St. Mark's Episcopal Church

124 North Sylvia Street - Montesano, WA, 98563

Pentecost 22

It may seem odd to present a sermon about Nelson Mandela.  However, I want to share with you something he said in 1994.  But a quotation out of context kind of leaves you saying “what?”  or “why?”  So.  Who was Nelson Mandela?

 

Nelson Mandela was the first black president of South Africa.  He was a Nobel Peace Prize recipient.

     

He was born a little over 100 years ago -- in 1918 -- in a tiny village in South Africa, a remote village not reached by roads, reached only by foot paths.  It was an agricultural village where they raised some livestock, and they grew and subsisted on maize, sorghum, pumpkin, and beans.  Water they carried from springs and streams. 

 

He was named Rolihlahla – khol-ee-HLAA-hlaa- [I hope] Mandela.  The Nelson part of his name came later.  Rolihlahla is an interesting word.  Literally it means “pulling the branch of a tree.”  But it’s more commonly translated as “troublemaker.”  I’ve baptized quite a lot of people, but I don’t think I’ve ever baptized anyone named Troublemaker; young Troublemaker Mandela was baptized a Presbyterian.  He was the first member of his family to go to school, though not in the simple village where he had been born.  He took classes in English, Xhosa (KAW-suh), which is one of the eleven official languages of South Africa, geography and history.  Something significant that he was taught was that the African people had lived in relative peace until the coming of the white people. 

 

According to the elders, the people of South Africa had previously lived as brothers, but white men had shattered that fellowship.  Black men were willing to share their land, air, and water with whites; white men, on the other hand, took all of these things for themselves.  

 

As was customary in his tribe, Mandela underwent a coming-of-age ceremony at which the main speaker spoke sadly of young black men, explaining that they were enslaved in their own country.  Because their land was controlled by white men, the blacks would never have the power to govern themselves; the promise of the young black men would be squandered as they struggled to make a living by performing mindless chores for white men.  Is it any wonder that Mandela wanted to see a South Africa where blacks were not under the heel of the whites?

 

So he continued his education at a college that was South Africa’s equivalent of Harvard or Oxford, where he studied law to prepare for a civil service career, maybe as an interpreter or a clerk, the best profession that a black man could expect to achieve.

 

You may remember that South Africa’s government upheld a system of apartheid, a rigid, cruel, and oppressive system that kept blacks under the heel of the whites.  Not surprisingly, a movement began to protest apartheid.  There were boycotts.  There was civil disobedience.
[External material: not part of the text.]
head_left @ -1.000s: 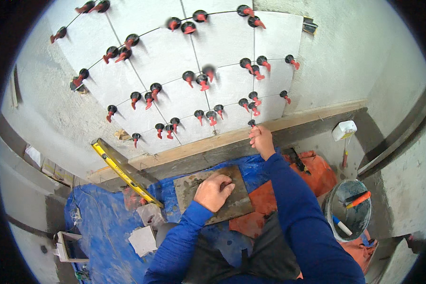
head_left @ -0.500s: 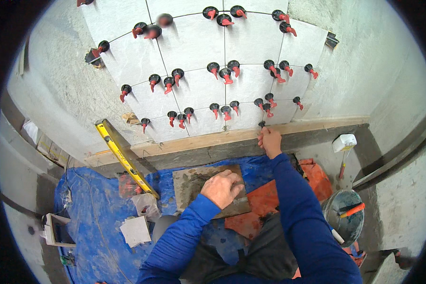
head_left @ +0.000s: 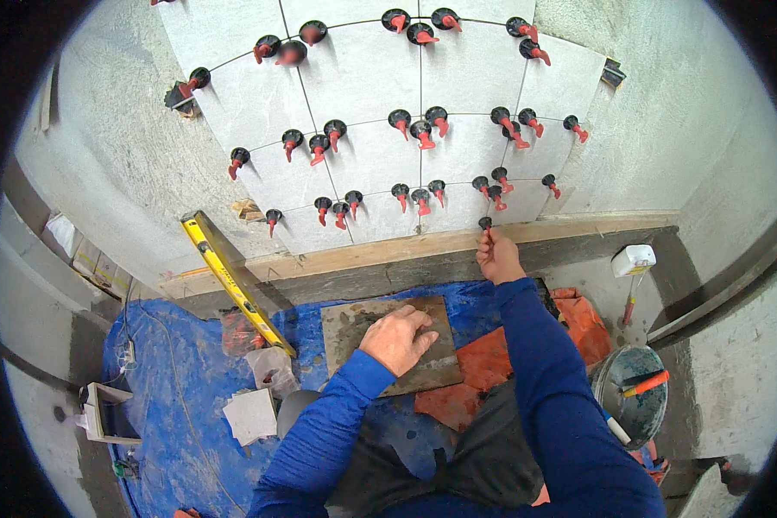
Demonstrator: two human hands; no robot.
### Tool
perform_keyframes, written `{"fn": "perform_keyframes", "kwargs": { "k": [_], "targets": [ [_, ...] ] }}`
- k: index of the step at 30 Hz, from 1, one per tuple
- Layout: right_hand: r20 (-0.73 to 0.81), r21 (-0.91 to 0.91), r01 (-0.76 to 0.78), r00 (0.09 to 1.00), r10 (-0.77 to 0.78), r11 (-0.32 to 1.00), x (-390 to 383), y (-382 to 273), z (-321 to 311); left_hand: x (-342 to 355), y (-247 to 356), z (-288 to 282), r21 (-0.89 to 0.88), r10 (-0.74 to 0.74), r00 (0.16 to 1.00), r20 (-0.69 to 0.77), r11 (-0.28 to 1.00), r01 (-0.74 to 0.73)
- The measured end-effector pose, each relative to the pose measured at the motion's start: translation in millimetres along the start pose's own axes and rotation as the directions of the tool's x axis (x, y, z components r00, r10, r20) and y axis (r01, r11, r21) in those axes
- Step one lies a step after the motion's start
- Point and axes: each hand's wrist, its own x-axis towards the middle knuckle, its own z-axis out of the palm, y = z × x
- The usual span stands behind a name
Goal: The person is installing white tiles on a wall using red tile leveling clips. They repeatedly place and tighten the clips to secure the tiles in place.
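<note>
Pale grey tiles [head_left: 363, 78] cover the wall ahead, studded with several black leveling clips [head_left: 420, 129] with red handles. My right hand [head_left: 497, 257] grips a leveling clip [head_left: 485, 224] at the bottom tile edge, just above a wooden batten [head_left: 354, 252]; its fingers hide most of the handle. Below, my left hand [head_left: 399, 339] is held over a stained square board [head_left: 345, 324], fingers loosely bent and apart, with nothing visible in them.
A yellow spirit level [head_left: 233, 276] leans at left above blue sheeting [head_left: 173, 363]. Loose tiles [head_left: 250, 417] and a plastic bag [head_left: 272, 373] lie there. Right are orange sheeting [head_left: 583, 324], a bucket [head_left: 630, 371] with tools, and a white container [head_left: 634, 259] beside a handled tool [head_left: 628, 311].
The view has shifted, so the tiled wall sits further right in it. My right hand stays on the same bottom clip; my left hand remains over the board, slightly shifted.
</note>
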Motion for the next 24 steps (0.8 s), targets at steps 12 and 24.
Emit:
{"fn": "perform_keyframes", "kwargs": {
  "k": [12, 24],
  "targets": [
    [-0.083, -0.094, 0.036, 0.996, -0.044, 0.995, 1, -7, 5, -6, -15, -12, 0.017, -0.004, 0.998, -0.066, 1.000, 0.005],
    [-0.181, -0.368, 0.147, 0.957, -0.226, 0.918, 3, 2, 7, -4, -7, -11, 0.010, 0.054, 0.992, -0.112, 0.999, -0.053]
  ]
}}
There was non-cooperation.  What did blacks want?  Full citizenship, redistribution of land, trade union rights, and free and compulsory education for all children. 

Success didn’t happen overnight.  As a budding leader, Mandela directed peaceful, non-violent acts of defiance against the South African government and its racist policies.  He founded a law firm that provided free or at least low-cost legal counsel to unrepresented blacks.  And not surprisingly, he ended up being arrested.  He was charged with treason for his political advocacy, although he was acquitted -- that time. 

 

But he had decided that non-violent protest wasn’t working.  So he stepped things up.  He founded a movement dedicated to sabotage and guerilla war tactics to end apartheid.  He orchestrated a three-day national workers’ strike, was arrested for leading the strike and was sentenced to five years in prison.  Then, before those five years were up, he was sentenced to life imprisonment for his various political offenses, including the sabotage.

 

While he didn’t spend the rest of his life in prison, he did spend a grand total of 27 years in all.  I wonder how the prison workers felt later.  They had accorded him the lowest level of treatment – and then he later became their president….  At one point there had been a plot to let him “escape” so that he could be shot during his recapture.  To the powers that be (that were), he was a threat because he was such a potent symbol of black resistance.

 

In prison Mandela had studied until he earned a law degree from the University of London.  He continued to urge armed struggle.  One time he was offered release if he would publicly renounce armed struggle; Mandela refused the offer. 

 

A coordinated international campaign for his release was launched. That international groundswell of support exemplified the power and esteem that Mandela had in the global community. 

 

A change in governmental leadership finally freed him; President de Klerk not only released Mandela, but he also removed restrictions on political groups and suspended summary executions.  Things were looking up. 

 

When he got out of prison Mandela continued his activism.  He urged foreign powers to keep up their anti-apartheid pressure on the South African government.  (The Episcopal Church participated in that anti-apartheid movement.  I can remember going up to the cathedral to hear Archbishop Desmond Tutu, who thanked us for our support.  We gave him a standing ovation that must have lasted at least four minutes, and when things finally quieted down so that he could speak, Tutu said that it was a good thing that his skin was so black.  Otherwise we would see that he was blushing.  – That was a digression.  Back to Mandela.)  While he was certainly committed to working toward peace, he declared that armed struggle would continue until the black majority in the country received the right to vote. 

 

Twenty-five years ago his efforts were recognized when he and President de Klerk were jointly awarded the Nobel Peace Prize for their work toward dismantling apartheid in South Africa.  Mandela had negotiated with de Klerk for the country’s first multi-racial elections.  After a lot of struggle, violence, and assassinations, negotiations between black and white South Africans prevailed, and on April 27, 1994, South Africa held its first democratic elections.  Mandela was elected its first black president, and de Klerk, a white man, was elected as his deputy.  His government encouraged reconciliation between whites and blacks (for a powerful and quite readable description of that, read Archbishop Desmond Tutu’s No Future without Forgiveness).  The government funded the creation of jobs, decent housing, and basic health care.  It fostered the establishment of a strong central government based on majority rule that guaranteed the rights of minorities and freedom of expression.

 

Would you believe that I tried to condense the information I found on Mandela?  At the Bishop’s Size to Strength conference earlier this month I learned a new acronym:  CASE, which stands for copy and steal everything.  I decided as I was working on this that it can also be condense and steal everything.

 

Now.  Finally.  My point is this.  Nelson Rolihlahla [khol – ee -HLAA – hlaa] “the Troublemaker” Mandela, in his Inaugural Speech when he was elected President of South Africa in 1994, must have had James and John, the sons of Zebedee, in mind when he said:

Our deepest fear is not that we are inadequate.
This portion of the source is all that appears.